TASK DETAILS
Print exactly the lines from the one containing "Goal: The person" through the last line of the records below, both included, and nothing else; omit any pictures.
——
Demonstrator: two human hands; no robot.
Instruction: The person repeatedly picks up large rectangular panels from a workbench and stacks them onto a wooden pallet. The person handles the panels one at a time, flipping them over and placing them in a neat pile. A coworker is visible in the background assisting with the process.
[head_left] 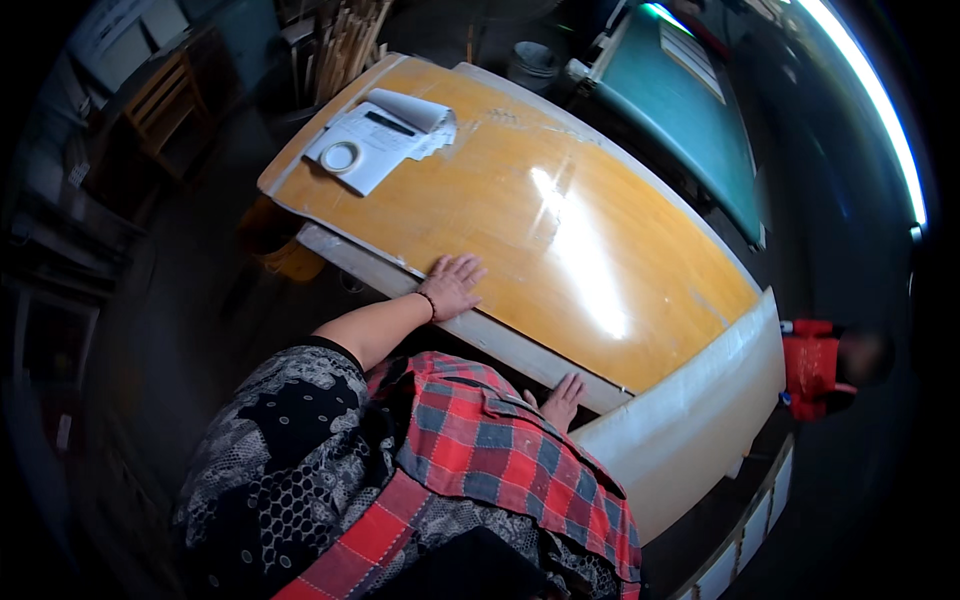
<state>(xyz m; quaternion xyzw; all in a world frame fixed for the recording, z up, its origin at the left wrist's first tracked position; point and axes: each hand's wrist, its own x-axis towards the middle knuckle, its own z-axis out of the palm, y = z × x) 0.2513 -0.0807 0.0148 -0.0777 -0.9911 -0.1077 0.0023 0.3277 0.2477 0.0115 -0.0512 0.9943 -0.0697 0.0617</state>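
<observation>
My left hand (455,288) lies palm down on the near edge of a large orange-yellow tabletop (470,200), its fingers stretched out and a beaded bracelet at the wrist. Farther right, my right hand (564,402) rests against the pale wooden rail (520,360) along the table's near side. Its fingers are extended, while part of the hand and the forearm is hidden behind my red checked apron (480,420). Beside the right hand, a wide pale sheet (680,420) slopes down from the table's right end. Neither hand grips anything that shows.
On the table's far left lie papers (370,170), a roll of tape (339,157) and a dark flat object (390,123). A green-topped table (680,110), a bucket (533,66) and wood strips (345,50) stand beyond. A person in red (812,368) is at the right.
</observation>
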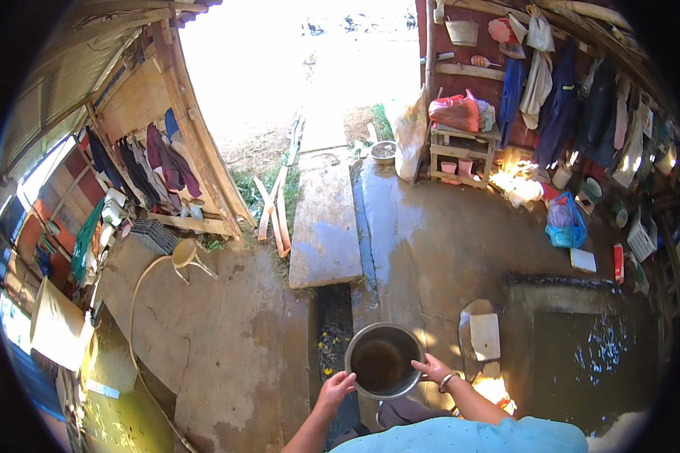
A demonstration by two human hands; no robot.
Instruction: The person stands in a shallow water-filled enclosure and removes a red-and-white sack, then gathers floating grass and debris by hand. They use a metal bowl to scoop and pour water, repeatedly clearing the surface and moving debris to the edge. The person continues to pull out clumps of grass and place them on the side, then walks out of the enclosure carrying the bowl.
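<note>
A round metal basin (385, 361) is held level in front of my body, over the edge of a drain channel. Its inside looks dark brown toward the bottom; whether liquid lies in it I cannot tell. My left hand (337, 389) grips the rim at the left, and my right hand (434, 368), with a bangle on the wrist, grips it at the right. Both thumbs rest at the rim, while the other fingers are partly hidden. Below the basin's left side, the drain channel (334, 321) holds bits of yellow and dark debris.
A water-filled tank (589, 362) lies at the right, beside a pale slab (484, 337). Another water tank (125, 415) is at the lower left, with a hose (134, 325) running past it. A stone slab (325, 234) bridges the channel ahead. A wooden stand (461, 155) stands farther right.
</note>
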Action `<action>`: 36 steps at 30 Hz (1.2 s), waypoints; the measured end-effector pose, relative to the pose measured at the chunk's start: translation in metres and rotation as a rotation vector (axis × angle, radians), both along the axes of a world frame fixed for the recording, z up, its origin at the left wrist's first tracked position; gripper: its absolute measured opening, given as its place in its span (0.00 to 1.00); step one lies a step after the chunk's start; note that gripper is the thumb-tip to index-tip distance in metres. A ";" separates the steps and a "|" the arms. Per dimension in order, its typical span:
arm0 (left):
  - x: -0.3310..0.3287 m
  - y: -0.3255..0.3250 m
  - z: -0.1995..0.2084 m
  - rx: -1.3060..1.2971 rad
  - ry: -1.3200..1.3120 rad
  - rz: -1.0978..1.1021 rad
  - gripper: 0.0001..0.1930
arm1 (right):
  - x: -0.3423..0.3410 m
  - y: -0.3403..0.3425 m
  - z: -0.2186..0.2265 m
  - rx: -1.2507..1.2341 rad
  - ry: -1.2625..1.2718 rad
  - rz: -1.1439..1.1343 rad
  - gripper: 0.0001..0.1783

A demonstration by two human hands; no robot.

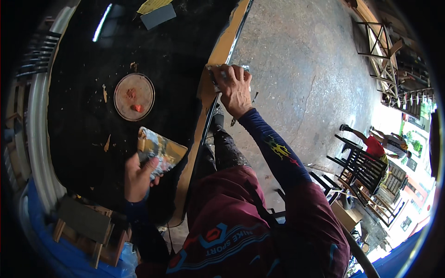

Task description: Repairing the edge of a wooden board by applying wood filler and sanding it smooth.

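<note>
My left hand (137, 180) is closed round a broad putty knife (163, 149), whose flat blade is smeared with tan putty. It hovers over the near right part of a black tabletop (88, 153). My right hand (236, 95) reaches out to the tabletop's right edge, fingers bent over a smeared flat scraper (215, 79). That scraper rests on the tan putty strip (221, 48) running along the edge; my fingers hide much of it. Left of the hands, a round lid (121, 107) lies on the tabletop with a red-orange lump of paste (137, 108) on it.
A grey sheet (158, 16) and a yellow piece (153, 4) lie at the tabletop's far end. Dried putty flakes are scattered about. Dark slatted chairs (359, 167) and two people (376, 144) are at the right, across the concrete floor (296, 55). A small stool (85, 217) stands at the near left.
</note>
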State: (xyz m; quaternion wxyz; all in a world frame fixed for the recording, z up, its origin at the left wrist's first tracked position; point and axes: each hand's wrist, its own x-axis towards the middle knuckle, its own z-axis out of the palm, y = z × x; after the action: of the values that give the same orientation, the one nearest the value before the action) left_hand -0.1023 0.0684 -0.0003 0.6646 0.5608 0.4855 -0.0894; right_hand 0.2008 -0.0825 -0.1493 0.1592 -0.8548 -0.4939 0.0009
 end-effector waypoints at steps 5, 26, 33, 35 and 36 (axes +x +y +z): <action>0.015 -0.004 -0.013 -0.082 -0.018 -0.022 0.17 | -0.001 -0.005 -0.002 -0.093 -0.047 -0.018 0.39; 0.050 0.037 -0.035 -0.190 0.000 -0.145 0.15 | -0.012 0.017 0.034 -0.275 0.059 -0.119 0.34; 0.040 0.038 -0.039 -0.202 -0.017 -0.138 0.15 | -0.041 0.005 0.026 -0.228 0.049 -0.108 0.38; 0.036 0.038 -0.040 -0.213 -0.027 -0.120 0.15 | -0.050 0.001 0.026 -0.259 0.050 -0.088 0.37; 0.034 0.038 -0.040 -0.213 -0.024 -0.126 0.15 | -0.055 -0.001 0.026 -0.288 0.049 -0.072 0.36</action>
State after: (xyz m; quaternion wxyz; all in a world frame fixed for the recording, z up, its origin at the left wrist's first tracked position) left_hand -0.0685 0.1062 -0.0398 0.7192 0.5176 0.4292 -0.1752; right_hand 0.1459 -0.0839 -0.1236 0.0470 -0.8857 -0.4537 0.0868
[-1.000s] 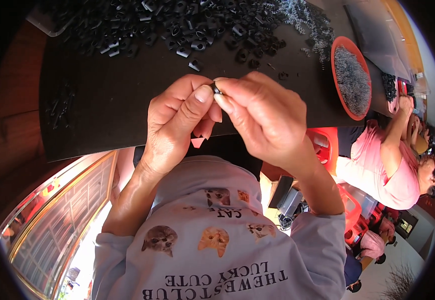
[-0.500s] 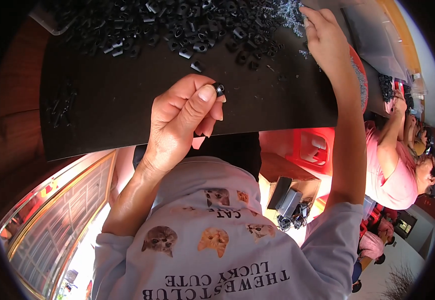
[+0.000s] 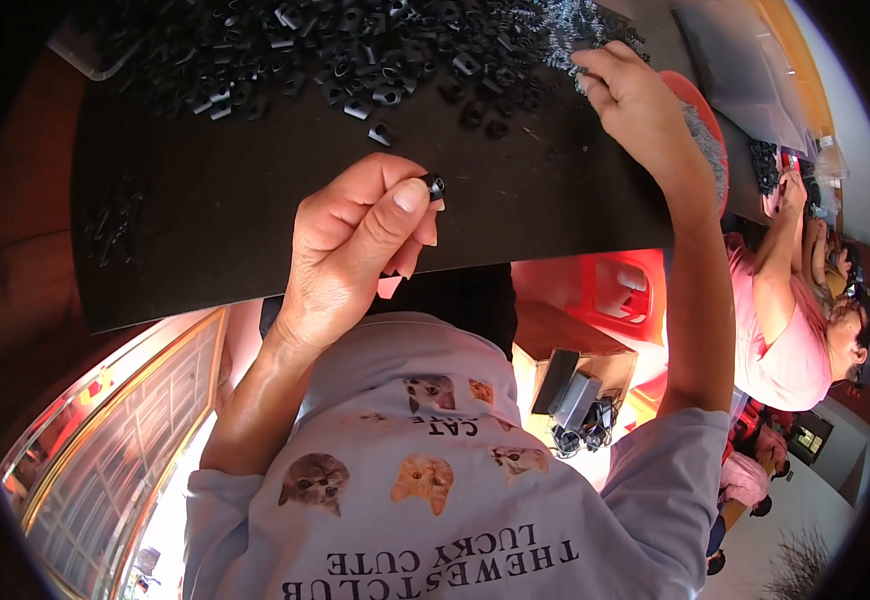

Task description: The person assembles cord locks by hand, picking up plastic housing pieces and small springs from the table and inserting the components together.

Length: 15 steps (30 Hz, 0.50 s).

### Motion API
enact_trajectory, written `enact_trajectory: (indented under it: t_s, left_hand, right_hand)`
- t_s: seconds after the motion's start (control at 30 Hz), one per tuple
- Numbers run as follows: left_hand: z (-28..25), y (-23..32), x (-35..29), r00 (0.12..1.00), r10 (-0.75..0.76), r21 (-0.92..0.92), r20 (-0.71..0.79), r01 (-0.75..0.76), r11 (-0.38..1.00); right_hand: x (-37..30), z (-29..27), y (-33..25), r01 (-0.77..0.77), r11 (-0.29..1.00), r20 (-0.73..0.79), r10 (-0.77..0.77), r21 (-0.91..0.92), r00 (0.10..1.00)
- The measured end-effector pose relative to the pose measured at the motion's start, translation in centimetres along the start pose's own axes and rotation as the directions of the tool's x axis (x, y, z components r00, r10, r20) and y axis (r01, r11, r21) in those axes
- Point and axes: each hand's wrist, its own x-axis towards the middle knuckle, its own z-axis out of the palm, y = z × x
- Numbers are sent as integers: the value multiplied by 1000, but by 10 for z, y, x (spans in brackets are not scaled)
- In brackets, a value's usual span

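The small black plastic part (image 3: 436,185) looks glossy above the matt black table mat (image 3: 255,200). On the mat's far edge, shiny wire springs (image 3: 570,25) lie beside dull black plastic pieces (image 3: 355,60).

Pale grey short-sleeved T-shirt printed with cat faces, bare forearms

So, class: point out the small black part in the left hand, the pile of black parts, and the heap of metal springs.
small black part (image 3: 436,185), head view, its round end.
pile of black parts (image 3: 355,50), head view, middle.
heap of metal springs (image 3: 570,22), head view, top.
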Motion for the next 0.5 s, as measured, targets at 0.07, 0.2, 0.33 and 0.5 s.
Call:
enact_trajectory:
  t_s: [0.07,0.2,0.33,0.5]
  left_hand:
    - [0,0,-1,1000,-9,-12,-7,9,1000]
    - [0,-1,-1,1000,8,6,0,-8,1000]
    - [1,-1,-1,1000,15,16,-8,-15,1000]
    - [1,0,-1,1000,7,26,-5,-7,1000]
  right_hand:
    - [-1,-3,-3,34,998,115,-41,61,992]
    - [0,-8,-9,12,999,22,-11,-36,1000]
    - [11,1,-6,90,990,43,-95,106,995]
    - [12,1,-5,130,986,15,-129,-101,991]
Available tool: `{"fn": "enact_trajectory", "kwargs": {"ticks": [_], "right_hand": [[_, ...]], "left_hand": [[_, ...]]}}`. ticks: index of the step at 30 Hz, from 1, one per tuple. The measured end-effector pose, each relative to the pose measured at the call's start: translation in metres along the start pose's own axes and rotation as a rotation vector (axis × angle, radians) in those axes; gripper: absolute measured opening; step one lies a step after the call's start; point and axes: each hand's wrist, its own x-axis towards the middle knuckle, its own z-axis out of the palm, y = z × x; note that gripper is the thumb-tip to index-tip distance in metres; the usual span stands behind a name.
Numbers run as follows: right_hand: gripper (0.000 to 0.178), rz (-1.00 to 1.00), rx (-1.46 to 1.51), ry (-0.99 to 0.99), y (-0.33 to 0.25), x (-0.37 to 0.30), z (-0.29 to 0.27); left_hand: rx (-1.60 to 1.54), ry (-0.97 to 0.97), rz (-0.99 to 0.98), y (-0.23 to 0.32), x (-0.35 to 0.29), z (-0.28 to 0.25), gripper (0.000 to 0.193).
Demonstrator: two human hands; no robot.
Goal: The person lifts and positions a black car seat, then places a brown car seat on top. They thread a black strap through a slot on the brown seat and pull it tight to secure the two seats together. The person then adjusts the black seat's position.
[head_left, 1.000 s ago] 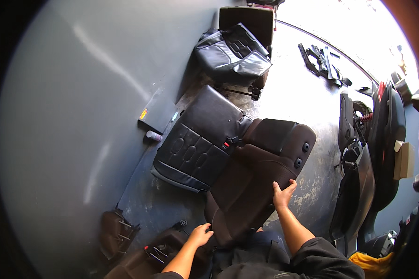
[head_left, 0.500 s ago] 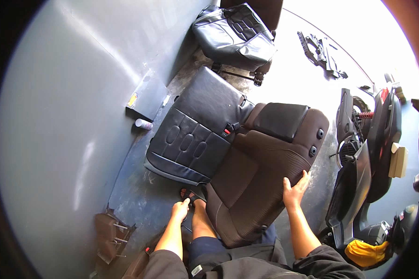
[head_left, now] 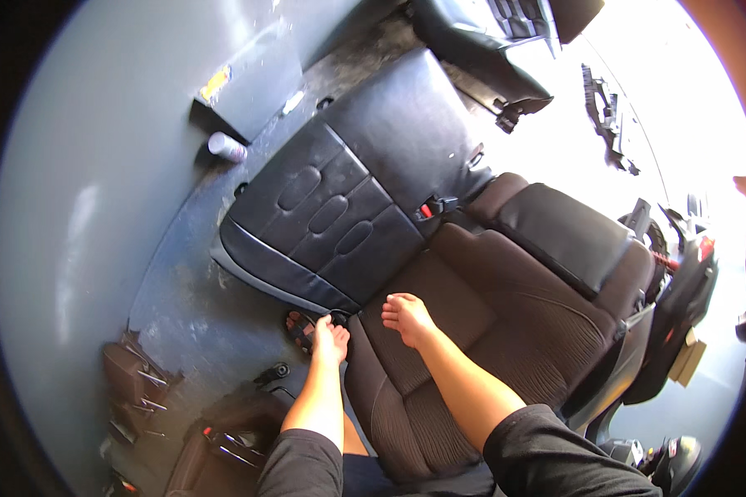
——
ANSWER BOX
Goal: The person lifts and positions a black car seat, then places a brown car seat on top. They thread a black strap through a slot on the brown seat and pull it tight to secure the two seats together. The person then adjusts the black seat's position.
[head_left, 1.000 s ago] 
[head_left, 0.500 s ago] 
[head_left, now] 

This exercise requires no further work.